I'm not sure what to say about the terms and conditions on Build Back Better. It's going to really matter on the details. I think the labor will be mostly a cost issue so long as we have the supply of labor to meet the requirements, and as for the requirement to have components from US manufacturing, it’s a supply-demand question and maybe cost as well. Any constraints will flow right through to the price of power and to the timing of development.

Cukierman, Goldman: On our desk, we are agnostic to the tax environment and tend to try to solve for what our clients need. It will be what it will be. The reality is there's a huge amount of capital that is looking to invest in this space and to everyone’s points, I just think that that capital is going to find its way into the market somehow.

So, the constraint that is tax equity today is a real constraint, and I would imagine that no matter what we’re seeing and by having higher prices for both RECs and the power markets, if you really want to accelerate the build out of renewables to the aspirational levels, then you’re going to have to find solutions outside of the tax equity market. The traditional direct-pay construct will allow you to replicate the structures we saw when we built out natural gas generation in the mid-2000s ride, which is kind of project finance constructs where the risk really sits with the lenders rather than the tax equity and they tend to have a much shorter duration of risk on. So, I think it would be perceived as more risk, but it it's just going to be, in my opinion, shorter-duration risk.

I think we took a little bit of a step back in renewable development in 2021, but there's so much money looking to invest here that we will figure out a way regardless of tax regime, Build Back Better, etc.

Odayar, PFR: And Joram, have you seen any new entrants on the energy trading side who are expanding the types of structured products available or who have been pushing the limits over this past year?

Cukierman, Goldman: We've certainly seen new entrants in the environmental products space. We've not seen a huge amount of new entrants in the energy risk space. There is more risk-taking by balance sheet renewable developers who just have to manage risk. I think there's a lot of activity in the environmental space, whether that’s REC trading on the back of what we’re seeing or carbon trading. Joan brought this up at the beginning, but there’s somewhat of a convergence of renewable energy focused into this broader and energy transition and decarbonization focus. We saw that institutional investors were very focused on that and we're seeing hedge funds and private equity firms all looking to invest in this space as well.

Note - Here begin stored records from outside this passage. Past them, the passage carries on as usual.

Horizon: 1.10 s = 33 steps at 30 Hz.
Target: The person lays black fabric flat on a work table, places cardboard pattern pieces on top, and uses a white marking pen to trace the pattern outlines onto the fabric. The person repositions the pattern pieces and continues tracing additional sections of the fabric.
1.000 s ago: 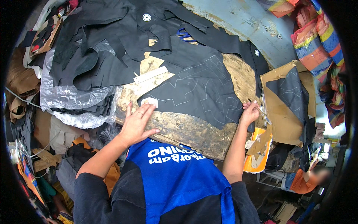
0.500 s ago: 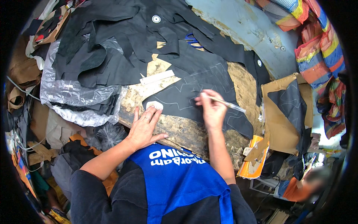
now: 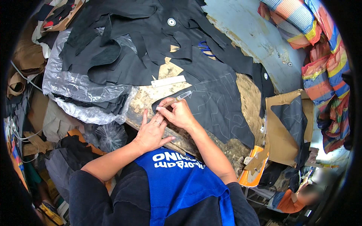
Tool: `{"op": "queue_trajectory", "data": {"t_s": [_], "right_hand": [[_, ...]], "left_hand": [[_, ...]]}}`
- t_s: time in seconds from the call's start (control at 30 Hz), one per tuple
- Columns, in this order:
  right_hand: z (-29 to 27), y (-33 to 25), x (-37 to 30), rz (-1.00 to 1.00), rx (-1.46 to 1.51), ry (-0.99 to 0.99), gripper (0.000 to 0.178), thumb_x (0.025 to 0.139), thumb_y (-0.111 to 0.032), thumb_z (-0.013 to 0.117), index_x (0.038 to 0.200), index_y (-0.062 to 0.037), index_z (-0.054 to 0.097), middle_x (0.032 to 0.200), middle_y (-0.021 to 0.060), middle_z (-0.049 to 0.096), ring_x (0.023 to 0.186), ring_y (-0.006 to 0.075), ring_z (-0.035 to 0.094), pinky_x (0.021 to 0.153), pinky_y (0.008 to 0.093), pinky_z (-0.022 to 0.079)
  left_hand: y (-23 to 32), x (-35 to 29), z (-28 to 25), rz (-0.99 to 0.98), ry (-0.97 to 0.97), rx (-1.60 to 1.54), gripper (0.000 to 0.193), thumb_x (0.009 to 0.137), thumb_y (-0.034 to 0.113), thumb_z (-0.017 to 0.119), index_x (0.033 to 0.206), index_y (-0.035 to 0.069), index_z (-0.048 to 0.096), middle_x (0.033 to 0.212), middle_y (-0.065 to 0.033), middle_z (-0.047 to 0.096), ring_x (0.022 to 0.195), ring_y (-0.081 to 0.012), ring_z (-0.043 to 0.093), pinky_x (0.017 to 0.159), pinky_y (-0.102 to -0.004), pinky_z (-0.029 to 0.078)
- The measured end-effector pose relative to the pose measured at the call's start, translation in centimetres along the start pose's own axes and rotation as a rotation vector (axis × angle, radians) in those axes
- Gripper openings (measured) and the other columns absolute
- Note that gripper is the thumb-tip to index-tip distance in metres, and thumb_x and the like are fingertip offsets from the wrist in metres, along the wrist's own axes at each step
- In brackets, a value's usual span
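My right hand (image 3: 178, 114) pinches a pen (image 3: 184, 95) with a clear barrel, its upper end slanting up to the right. The pen's tip is hidden behind the fingers, at the left end of a black leather piece (image 3: 220, 101) marked with pale drawn outlines. Right beside it, my left hand (image 3: 151, 132) lies flat with its fingers stretched and thumb out, at the near left edge of the leather. Both hands almost touch. Whatever lies under their fingertips is covered. A white ruler-like strip (image 3: 168, 81) rests just beyond the hands.
Blue-handled scissors (image 3: 205, 48) lie among black leather scraps (image 3: 124, 56) at the back. On the left is a plastic-wrapped stack (image 3: 86, 86). A cardboard box (image 3: 283, 128) stands at the right, near an orange-and-white packet (image 3: 253, 169). Another person (image 3: 292, 201) is at lower right.
My right hand has moved left with the pen, from the middle of the leather to beside my left hand. The white template under my left fingers is now hidden. More outlines show on the leather's right.
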State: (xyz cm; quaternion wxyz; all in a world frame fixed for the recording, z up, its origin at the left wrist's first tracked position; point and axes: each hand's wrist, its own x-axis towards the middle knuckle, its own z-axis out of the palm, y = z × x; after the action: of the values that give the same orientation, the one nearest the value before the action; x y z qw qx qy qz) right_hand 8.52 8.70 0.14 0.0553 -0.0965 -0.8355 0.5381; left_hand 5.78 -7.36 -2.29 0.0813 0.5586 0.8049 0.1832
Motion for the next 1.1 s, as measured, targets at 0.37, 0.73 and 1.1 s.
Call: {"op": "queue_trajectory", "data": {"t_s": [0.37,0.73,1.1], "right_hand": [[0.2,-0.8,1.1,0.007,-0.062,0.092,0.016,0.079,-0.008,0.067,0.078,0.0077,0.064,0.072,0.0124,0.067,0.060,0.0176,0.065,0.054,0.0281,0.051],[-0.5,-0.6,-1.0,0.063,-0.074,0.344,0.011,0.079,-0.006,0.065,0.077,0.0054,0.063,0.064,0.0167,0.064,0.055,0.0211,0.064,0.052,0.0305,0.050],[0.9,-1.0,-5.4,-0.171,-0.408,0.354,0.008,0.080,-0.003,0.065,0.083,0.0026,0.061,0.078,0.0187,0.063,0.065,0.0310,0.064,0.057,0.0339,0.051]], "left_hand": [[0.0,0.1,-0.5,-0.009,-0.042,-0.036,0.069,0.082,0.052,0.056,0.121,-0.005,0.050,0.137,-0.0207,0.037,0.134,-0.0308,0.027,0.104,-0.0642,0.016],[-0.1,0.9,-1.3,0.055,-0.003,-0.065,0.075,0.077,0.048,0.064,0.124,-0.007,0.047,0.130,-0.0220,0.042,0.126,-0.0333,0.035,0.107,-0.0499,0.025],[-1.1,1.6,-2.0,0.130,0.019,-0.147,0.070,0.069,0.041,0.073,0.115,-0.007,0.051,0.118,-0.0201,0.047,0.113,-0.0343,0.044,0.100,-0.0432,0.034]]}}
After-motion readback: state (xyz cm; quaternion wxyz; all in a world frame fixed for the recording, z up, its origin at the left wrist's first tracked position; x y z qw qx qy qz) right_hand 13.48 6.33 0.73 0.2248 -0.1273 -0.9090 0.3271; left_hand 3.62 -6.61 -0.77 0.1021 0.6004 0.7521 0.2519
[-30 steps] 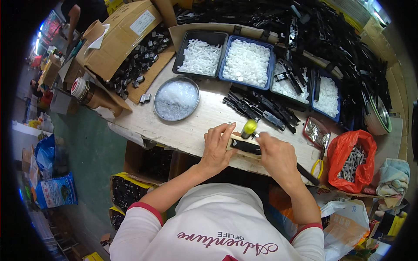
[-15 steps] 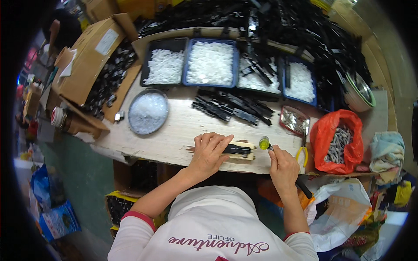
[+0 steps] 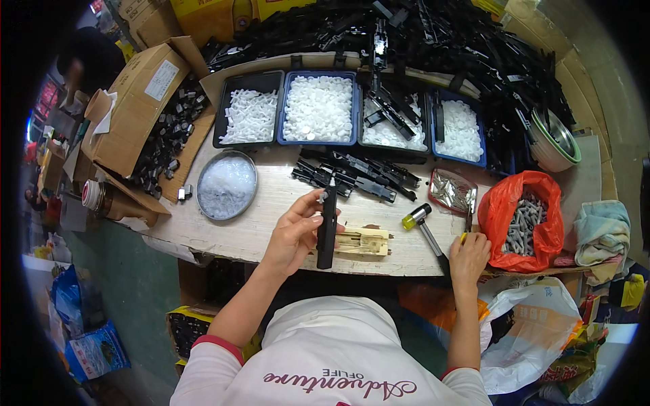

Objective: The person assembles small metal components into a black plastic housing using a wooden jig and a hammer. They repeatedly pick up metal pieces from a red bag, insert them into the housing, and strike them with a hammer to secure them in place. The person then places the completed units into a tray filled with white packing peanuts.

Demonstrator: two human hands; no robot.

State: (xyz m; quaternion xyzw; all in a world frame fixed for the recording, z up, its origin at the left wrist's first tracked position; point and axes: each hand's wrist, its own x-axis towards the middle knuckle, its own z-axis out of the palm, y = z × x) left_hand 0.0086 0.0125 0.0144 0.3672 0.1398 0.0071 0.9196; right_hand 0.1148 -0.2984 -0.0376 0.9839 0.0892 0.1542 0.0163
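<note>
My left hand [image 3: 295,233] is closed on a long black plastic part [image 3: 328,230], held upright above the table's front edge. Just right of it a cream-coloured holding block [image 3: 372,242] lies on the tabletop, its groove bare. A small mallet [image 3: 426,233] with a clear yellow face rests on the table, its black grip toward the front edge. My right hand [image 3: 468,258] is beyond the mallet, its fingers closed round the yellow handles of pliers [image 3: 470,218]. The pliers' jaws point away, beside a red tray [image 3: 433,197] of small metal pins.
A red bag [image 3: 493,237] of grey metal pieces stands at the right. Behind lie several black parts [image 3: 379,187] and blue and black bins [image 3: 283,141] of white pieces. A round dish [image 3: 254,196] and an open carton [image 3: 116,139] are at the left.
My left hand has lifted the black part out of the block and turned it upright. My right hand has let go of the mallet and moved right to the pliers.
</note>
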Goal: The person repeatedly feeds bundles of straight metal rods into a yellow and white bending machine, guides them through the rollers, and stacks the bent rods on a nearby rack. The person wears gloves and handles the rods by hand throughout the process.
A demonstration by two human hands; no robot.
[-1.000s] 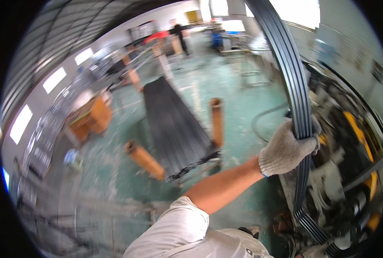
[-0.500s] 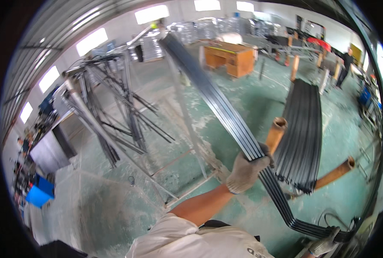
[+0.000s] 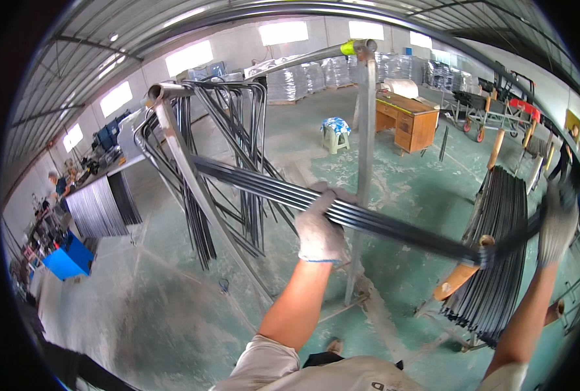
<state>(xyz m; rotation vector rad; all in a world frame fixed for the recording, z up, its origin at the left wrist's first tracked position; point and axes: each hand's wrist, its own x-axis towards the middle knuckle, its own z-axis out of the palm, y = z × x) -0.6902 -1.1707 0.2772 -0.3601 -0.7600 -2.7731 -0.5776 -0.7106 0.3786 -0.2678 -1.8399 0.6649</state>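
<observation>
In the head view, the gloved left hand [image 3: 320,236] was near the middle of the frame, its fingers wrapped around a bundle of dark metal tubes [image 3: 400,228]. The bundle slanted from left of centre down to a bend at right of centre, then rose toward the right edge. There the gloved right hand [image 3: 558,225] was against it, too blurred to tell how firmly it grasped.

The bundle crossed in front of the right post of a metal rack [image 3: 364,150]; its left end met the outline of the rack's left leg, but whether they touched could not be told. Bent tubes [image 3: 256,124] hung from the rack in the upper left.

At lower right lay a stack of dark tubes [image 3: 501,234], with an orange-brown cylindrical post [image 3: 458,279] beside it. A wooden desk [image 3: 404,127] and a stool with a blue-and-white cover [image 3: 335,137] stood above centre. A blue bin [image 3: 71,259] was at lower left.
</observation>
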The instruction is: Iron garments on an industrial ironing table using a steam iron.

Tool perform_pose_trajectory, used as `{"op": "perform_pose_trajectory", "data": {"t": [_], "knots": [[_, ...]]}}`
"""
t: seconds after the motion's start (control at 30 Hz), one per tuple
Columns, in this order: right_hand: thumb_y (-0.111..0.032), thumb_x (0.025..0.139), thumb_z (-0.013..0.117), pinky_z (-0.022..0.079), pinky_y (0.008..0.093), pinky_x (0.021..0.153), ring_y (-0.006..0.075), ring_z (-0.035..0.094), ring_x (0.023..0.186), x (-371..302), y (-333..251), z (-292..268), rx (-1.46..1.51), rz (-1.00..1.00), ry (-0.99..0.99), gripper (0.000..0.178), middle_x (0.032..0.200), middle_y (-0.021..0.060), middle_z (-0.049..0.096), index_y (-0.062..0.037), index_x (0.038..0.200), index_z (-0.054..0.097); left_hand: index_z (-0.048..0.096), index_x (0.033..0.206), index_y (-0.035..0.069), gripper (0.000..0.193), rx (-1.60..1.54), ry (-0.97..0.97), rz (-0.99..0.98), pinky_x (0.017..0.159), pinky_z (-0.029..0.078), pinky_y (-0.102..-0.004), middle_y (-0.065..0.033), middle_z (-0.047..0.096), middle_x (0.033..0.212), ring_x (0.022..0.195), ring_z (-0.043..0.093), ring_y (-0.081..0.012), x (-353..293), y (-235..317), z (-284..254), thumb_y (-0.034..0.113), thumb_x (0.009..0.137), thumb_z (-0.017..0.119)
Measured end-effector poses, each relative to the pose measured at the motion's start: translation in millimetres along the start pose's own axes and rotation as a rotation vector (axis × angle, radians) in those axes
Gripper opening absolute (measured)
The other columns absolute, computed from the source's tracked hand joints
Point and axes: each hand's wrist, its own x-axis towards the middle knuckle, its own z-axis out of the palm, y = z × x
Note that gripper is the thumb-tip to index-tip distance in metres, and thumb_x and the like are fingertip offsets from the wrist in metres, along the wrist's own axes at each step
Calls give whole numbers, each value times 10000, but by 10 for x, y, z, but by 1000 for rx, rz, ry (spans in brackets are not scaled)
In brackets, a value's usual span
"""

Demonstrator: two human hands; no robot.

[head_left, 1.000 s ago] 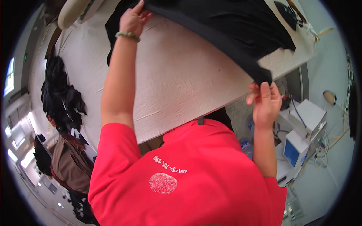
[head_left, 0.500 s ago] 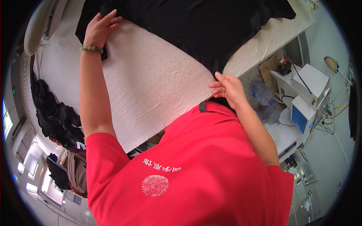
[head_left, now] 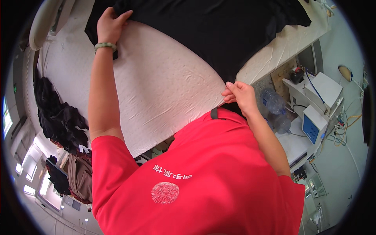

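A black garment [head_left: 203, 31] of thin, smooth cloth lies spread over the far part of a pale padded table. My left hand [head_left: 111, 26], with a beaded bracelet on its wrist, holds the garment's near-left edge; its fingertips are partly hidden in the cloth. Toward the table's near-right edge the garment narrows to a point. My right hand [head_left: 243, 96] pinches that narrow end between thumb and fingers. Between my hands, the near edge of the cloth runs in a slanting curve.
The table [head_left: 156, 86] has a wrinkled light cover. A heap of black cloth [head_left: 58, 113] hangs along its left side. On the right are clear plastic bottles [head_left: 273, 101], a white device with a blue panel [head_left: 311, 127] and loose cables [head_left: 340, 125].
The fingers of my left hand have closed onto the cloth, where they were spread before. Both hands keep their places on the garment; the whole view has shifted slightly.
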Motion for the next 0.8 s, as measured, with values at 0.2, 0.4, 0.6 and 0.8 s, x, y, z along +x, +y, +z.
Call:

Odayar, PFR: ESG consciousness has certainly grown significantly over the last couple of years. Danielle, how would you say this has moved the needle in the ways that corporate offtakers do business?

Garbien, Bracewell: We’re seeing a significant uptick in the corporate PPAs. Many of the large oil and gas players with ESG requirements are getting more involved with the development and operations of renewable assets where they have the means to invest in those kinds of projects. So, certainly we're seeing an increase in development from various sectors that weren't traditionally in the market.

Kan, Algonquin: Corporate offtakers are demanding their partners have ESG performance that aligns with their ESG values. Algonquin has partnered with corporate, municipal, commercial and industrial energy customers to achieve their ESG and sustainability goals. I’m very proud to work for Algonquin, a company that makes ESG a strategic priority. Algonquin Power & Utilities Corp has declared a net-zero by 2050 target for scope 1 and 2 emissions. We’ve exceeded our goal of greater than 30% women in leadership, with 40% women on the executive team, and 33% women in the total workforce. Algonquin is recognized for ESG leadership through its MSCI AA leader rating, S&P Global evaluation, and Bloomberg Gender Equality Index. The board and senior management takes ESG seriously in the overall compensation model.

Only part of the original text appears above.